**Task statement**
A line qualifies if it holds the string "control". Copy every qualifying line from the records.

(Data items)
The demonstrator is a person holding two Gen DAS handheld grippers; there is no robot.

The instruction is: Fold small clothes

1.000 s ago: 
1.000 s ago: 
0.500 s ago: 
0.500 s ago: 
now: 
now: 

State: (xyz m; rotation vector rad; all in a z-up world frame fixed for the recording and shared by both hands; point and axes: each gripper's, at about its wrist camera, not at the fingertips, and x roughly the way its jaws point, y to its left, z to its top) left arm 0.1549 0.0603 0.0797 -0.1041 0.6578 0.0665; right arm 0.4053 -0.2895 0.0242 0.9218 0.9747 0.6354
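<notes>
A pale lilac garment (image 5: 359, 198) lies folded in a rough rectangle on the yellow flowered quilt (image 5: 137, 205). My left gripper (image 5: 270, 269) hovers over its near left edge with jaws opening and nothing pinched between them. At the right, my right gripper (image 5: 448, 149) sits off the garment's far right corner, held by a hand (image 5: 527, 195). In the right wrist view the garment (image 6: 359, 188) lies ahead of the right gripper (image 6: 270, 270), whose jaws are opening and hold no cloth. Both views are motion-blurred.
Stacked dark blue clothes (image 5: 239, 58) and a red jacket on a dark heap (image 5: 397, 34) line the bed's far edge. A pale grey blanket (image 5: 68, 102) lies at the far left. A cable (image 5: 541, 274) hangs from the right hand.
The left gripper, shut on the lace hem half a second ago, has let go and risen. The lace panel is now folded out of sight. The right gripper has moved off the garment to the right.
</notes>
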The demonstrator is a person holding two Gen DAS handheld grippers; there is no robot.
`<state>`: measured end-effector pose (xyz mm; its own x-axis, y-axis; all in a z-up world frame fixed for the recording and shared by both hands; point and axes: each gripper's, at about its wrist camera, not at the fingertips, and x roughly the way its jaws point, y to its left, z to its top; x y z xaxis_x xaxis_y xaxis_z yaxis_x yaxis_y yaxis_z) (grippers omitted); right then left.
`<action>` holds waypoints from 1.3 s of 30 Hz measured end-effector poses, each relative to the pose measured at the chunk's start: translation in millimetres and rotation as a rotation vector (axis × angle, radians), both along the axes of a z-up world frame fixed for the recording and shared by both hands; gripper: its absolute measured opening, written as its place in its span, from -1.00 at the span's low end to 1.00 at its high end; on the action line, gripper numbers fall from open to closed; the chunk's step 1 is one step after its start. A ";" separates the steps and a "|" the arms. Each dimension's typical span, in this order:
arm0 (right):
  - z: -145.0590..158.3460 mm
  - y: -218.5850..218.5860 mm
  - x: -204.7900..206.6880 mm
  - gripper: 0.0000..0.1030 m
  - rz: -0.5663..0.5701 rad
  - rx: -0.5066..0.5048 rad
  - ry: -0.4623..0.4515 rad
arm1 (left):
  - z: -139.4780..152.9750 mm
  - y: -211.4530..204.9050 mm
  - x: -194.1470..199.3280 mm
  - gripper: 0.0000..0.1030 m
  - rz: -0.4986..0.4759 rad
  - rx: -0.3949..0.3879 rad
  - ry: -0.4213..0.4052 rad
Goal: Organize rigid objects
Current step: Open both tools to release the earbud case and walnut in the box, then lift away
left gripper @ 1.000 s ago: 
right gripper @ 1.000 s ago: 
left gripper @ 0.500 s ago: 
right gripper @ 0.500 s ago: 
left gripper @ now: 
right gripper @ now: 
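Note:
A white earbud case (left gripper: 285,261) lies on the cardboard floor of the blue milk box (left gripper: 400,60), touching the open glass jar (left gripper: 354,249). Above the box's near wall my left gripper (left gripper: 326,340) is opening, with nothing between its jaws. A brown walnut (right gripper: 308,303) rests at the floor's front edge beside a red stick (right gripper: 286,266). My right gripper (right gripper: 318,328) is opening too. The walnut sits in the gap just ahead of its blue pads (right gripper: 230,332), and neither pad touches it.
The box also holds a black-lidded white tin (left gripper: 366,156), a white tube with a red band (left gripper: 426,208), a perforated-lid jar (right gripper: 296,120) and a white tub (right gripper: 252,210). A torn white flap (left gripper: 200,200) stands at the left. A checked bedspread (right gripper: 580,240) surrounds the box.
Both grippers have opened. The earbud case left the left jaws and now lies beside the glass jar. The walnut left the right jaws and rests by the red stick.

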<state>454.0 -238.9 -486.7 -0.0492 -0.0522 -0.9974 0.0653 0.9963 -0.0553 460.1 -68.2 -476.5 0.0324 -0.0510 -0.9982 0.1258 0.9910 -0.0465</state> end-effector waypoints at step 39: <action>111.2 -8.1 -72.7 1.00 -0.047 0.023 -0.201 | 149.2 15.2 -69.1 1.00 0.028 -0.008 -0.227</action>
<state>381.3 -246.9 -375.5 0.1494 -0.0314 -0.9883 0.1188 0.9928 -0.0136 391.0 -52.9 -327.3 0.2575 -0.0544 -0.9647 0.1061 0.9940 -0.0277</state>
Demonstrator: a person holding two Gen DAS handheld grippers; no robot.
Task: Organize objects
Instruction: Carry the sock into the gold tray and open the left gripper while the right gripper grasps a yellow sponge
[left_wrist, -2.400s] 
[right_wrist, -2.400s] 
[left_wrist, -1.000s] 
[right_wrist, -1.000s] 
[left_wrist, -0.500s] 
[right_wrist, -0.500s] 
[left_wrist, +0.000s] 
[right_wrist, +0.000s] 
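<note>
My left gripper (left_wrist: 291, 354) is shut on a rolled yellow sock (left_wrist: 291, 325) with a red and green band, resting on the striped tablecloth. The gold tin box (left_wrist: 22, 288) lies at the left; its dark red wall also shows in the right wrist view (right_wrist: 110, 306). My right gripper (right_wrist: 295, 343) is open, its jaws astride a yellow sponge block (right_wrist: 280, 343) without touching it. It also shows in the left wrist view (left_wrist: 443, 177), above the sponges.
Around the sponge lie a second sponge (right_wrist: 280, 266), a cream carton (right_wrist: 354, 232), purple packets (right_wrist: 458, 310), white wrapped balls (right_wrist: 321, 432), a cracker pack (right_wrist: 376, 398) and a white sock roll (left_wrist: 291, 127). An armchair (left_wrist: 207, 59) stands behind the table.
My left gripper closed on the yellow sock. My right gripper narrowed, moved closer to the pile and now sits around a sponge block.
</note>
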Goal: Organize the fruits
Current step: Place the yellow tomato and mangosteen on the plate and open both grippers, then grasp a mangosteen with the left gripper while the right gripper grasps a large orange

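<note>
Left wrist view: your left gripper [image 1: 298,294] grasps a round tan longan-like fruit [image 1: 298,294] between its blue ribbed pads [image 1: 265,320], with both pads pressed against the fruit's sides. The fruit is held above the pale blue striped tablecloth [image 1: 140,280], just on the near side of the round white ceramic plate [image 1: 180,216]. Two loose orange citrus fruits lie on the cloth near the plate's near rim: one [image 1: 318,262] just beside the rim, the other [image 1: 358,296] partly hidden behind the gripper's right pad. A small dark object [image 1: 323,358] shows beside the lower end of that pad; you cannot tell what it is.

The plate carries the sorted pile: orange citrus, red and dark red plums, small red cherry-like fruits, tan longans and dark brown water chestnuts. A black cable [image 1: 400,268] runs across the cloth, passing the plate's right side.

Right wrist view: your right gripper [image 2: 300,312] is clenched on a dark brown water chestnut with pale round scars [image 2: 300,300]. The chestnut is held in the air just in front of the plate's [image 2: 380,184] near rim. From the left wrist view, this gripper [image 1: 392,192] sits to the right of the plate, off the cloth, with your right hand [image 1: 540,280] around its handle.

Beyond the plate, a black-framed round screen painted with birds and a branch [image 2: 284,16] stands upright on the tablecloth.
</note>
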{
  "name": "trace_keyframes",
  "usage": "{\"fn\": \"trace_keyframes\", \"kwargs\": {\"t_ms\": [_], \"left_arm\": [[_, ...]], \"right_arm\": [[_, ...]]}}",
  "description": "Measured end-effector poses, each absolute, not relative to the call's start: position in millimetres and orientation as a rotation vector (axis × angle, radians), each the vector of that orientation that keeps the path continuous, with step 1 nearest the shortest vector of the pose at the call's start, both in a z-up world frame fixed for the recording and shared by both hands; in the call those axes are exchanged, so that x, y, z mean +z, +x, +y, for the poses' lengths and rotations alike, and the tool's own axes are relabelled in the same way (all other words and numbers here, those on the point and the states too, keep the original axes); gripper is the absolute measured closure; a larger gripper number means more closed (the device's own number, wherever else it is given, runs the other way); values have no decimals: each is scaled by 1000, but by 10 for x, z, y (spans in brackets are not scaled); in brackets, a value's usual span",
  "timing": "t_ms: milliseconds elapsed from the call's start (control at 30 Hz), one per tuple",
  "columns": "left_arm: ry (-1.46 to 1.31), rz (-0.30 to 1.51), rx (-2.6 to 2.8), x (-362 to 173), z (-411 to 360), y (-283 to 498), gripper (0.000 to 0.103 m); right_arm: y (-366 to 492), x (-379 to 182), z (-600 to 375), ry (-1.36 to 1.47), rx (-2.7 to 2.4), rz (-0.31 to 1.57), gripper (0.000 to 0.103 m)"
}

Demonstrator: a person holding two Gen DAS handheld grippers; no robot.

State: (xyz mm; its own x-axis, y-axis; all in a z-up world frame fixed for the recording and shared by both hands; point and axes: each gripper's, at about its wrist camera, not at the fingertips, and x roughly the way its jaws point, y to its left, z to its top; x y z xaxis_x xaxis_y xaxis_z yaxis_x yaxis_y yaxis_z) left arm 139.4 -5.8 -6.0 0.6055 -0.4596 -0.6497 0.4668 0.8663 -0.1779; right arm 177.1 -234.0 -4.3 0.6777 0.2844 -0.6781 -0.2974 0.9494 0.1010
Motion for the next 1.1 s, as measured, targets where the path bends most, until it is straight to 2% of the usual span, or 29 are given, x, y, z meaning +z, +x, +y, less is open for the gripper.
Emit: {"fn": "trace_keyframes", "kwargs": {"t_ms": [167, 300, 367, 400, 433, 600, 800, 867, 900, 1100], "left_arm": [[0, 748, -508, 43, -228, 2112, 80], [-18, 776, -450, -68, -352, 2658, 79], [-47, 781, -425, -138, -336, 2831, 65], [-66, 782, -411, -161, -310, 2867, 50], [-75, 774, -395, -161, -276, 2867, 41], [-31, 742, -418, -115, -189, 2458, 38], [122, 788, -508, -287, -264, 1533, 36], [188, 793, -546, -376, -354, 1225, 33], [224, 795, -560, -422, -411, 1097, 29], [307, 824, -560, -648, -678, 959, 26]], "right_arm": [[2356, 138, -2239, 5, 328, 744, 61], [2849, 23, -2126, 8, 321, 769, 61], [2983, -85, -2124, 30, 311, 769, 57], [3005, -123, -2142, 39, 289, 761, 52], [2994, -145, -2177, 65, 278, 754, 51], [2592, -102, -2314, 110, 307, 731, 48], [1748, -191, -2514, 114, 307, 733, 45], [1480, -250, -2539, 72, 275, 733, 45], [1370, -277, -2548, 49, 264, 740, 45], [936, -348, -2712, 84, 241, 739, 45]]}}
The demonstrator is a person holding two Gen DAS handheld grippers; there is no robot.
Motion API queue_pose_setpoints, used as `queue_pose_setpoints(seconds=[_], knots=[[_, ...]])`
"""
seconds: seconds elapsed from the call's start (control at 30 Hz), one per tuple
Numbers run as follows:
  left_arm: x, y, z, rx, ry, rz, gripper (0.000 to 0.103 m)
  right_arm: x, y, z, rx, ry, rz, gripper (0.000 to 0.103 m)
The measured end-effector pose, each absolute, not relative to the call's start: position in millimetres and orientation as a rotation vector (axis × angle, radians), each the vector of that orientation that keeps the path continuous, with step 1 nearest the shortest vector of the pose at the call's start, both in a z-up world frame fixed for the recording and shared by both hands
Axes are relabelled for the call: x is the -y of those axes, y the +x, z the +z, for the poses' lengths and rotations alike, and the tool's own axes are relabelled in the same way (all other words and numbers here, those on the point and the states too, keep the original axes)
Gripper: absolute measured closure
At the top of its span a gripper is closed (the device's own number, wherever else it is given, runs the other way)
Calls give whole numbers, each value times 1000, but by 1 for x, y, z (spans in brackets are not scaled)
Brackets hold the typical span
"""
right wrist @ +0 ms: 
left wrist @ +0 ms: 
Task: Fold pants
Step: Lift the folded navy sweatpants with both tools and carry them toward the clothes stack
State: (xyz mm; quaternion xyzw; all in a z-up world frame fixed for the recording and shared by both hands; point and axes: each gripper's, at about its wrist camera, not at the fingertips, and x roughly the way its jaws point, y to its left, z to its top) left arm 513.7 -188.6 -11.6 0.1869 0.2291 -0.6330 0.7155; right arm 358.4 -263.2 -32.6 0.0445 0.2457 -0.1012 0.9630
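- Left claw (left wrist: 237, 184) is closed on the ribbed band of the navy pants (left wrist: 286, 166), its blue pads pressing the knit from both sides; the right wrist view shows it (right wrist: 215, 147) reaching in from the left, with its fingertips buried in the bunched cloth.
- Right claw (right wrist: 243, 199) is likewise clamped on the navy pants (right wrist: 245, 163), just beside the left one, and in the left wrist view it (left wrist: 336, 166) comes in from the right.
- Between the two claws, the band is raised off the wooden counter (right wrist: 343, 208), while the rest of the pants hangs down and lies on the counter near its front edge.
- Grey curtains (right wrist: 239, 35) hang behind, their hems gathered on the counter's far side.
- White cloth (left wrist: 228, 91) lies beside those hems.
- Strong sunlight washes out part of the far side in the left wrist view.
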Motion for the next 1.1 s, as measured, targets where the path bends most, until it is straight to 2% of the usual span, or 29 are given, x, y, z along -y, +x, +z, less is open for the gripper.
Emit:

**Answer area**
  "timing": "t_ms: milliseconds elapsed from the call's start (control at 30 Hz), one per tuple",
seconds: seconds elapsed from the call's start (control at 30 Hz), one per tuple

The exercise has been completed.